Letter: dry blood spots for anti-TNF treatment monitoring in IBD



As nicely reviewed by Chaparro et al.,[1] therapeutic drug monitoring (TDM) of anti-tumour necrosis factor (TNF)-alpha monoclonal antibodies with drug level determinations at regular intervals holds the potential for predicting treatment failure and sustained response in inflammatory bowel disease patients. The currently ongoing TAXIT trial will show whether the long-term adjustment of the treatment based on infliximab levels is superior to the empiric approach.[2]

An easy system of blood sampling, combined with an accessible analysis method, would allow peak and intermediate drug level determinations. Using population pharmacometric analyses, an ideal trough level (window) could be predicted which would allow for dose-to-target adaptations to increase the efficacy and safety of anti-TNF treatment. We propose here an easy method via capillary puncture and dry blood spot (DBS) that avoids impracticalities associated with conventional venous sampling (e.g. extra hospital visits, processing of blood, shipment of serum, etc.) and which costs less.[3]

The advantages of DBS have already been recognised for use in preclinical and clinical pharmacokinetic studies with many small molecules.[4] Ideally, an extraction method should be developed to elute the biopharmaceutical from the sampling paper after which the eluent can be analysed using an established method (e.g. ELISA) (Figure 1).[5] To exploit the full potential of DBS, stability at different conditions should be tested and the extraction and detection method should be insensitive to the volume spotted (above a certain threshold). It is not required to have 100% recovery of the analyte for TDM (if a recalculation factor is used) as long as the extent of recovery is consistent, precise and reproducible within a concentration range (e.g. a range from 0.3 to 100 μg/mL would seem appropriate for infliximab).[3]

Figure 1.

Optimisation and validation of a dry blood spot method for therapeutic drug monitoring of anti-tumour necrosis factor-alpha biopharmaceuticals.

Within this range, the accuracy should lie within the predefined limits of 80–120% and the precision should not exceed 15%, except for the lower limit of quantification where it should not exceed more than 20%. In addition, blood from patients with different haematocrit levels should be investigated, as well as the impact of anti-drug antibodies on the detection of drug. To rule out errors associated with this new technique, a thorough validation is needed but we believe that it constitutes a major advantage of intermediate sampling (in between scheduled hospital visits) which is patient-friendly and would allow immediate intervention at the next dosing.

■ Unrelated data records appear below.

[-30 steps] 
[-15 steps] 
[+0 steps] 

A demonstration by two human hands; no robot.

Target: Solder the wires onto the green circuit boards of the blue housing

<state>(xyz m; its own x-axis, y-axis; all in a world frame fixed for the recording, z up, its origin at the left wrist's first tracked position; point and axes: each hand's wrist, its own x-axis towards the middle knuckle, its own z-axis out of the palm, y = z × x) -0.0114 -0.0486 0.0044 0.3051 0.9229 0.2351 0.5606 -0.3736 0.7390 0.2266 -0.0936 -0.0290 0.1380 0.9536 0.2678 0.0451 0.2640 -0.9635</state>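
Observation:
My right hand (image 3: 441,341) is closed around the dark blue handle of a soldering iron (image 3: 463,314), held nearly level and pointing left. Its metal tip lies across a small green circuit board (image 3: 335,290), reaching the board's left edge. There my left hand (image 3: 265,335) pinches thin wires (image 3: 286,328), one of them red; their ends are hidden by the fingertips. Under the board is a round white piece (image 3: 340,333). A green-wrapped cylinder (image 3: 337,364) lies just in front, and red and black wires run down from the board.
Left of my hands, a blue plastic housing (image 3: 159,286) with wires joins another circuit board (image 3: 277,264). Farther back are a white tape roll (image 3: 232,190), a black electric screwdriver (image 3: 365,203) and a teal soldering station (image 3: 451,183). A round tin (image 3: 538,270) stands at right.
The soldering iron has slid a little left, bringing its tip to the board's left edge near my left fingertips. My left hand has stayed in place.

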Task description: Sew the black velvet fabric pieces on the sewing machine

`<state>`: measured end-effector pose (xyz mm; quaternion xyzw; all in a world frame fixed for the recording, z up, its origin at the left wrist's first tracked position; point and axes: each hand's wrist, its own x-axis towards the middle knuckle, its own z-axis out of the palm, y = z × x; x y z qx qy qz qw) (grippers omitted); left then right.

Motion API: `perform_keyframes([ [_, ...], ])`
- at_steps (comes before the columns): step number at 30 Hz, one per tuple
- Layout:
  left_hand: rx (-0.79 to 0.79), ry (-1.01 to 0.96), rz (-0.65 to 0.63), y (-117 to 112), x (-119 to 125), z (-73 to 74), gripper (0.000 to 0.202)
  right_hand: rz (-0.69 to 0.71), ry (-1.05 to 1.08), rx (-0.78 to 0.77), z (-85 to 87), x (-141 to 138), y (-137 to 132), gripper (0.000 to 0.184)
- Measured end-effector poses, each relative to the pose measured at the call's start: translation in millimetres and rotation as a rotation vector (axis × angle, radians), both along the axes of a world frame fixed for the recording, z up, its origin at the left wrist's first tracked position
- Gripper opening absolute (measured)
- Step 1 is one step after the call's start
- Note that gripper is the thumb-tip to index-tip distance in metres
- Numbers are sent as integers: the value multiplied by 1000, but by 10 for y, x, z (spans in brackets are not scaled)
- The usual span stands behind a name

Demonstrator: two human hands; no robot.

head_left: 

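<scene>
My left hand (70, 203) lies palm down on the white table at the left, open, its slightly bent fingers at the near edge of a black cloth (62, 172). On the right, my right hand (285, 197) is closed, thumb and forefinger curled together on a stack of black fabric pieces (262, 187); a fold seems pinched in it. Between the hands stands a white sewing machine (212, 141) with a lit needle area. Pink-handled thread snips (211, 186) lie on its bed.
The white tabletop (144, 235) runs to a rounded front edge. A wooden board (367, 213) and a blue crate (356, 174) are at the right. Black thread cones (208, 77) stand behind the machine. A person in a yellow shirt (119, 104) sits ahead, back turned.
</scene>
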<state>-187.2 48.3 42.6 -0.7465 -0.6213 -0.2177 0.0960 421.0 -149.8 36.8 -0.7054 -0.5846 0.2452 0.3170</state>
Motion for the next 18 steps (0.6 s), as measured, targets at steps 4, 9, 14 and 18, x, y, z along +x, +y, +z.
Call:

Declaration of personal interests: N.V.C., S.B. and P.D. have no conflict of interests. M.F. has served as a speaker for Abbott, Janssen, MSD, Ferring, Chiesi and Tillots and as a consultant for Abbott, Janssen and MSD. P.R. has served as a speaker and a consultant for Centocor, Merck and Abbott and has received research funding from UCB, Centocor, Merck and Abbott. S.V. has served as a speaker for UCB, Abbott, MSD, Ferring, Centocor and Chiesi and has received research funding from Abbott, Centocor, MSD and UCB. A.G. has served as a speaker for Pfizer and MSD and has received research funding from Pfizer.

Declaration of funding interests: This study was funded in part by the Fund for Scientific Research-Flanders, grant number G.0617.12.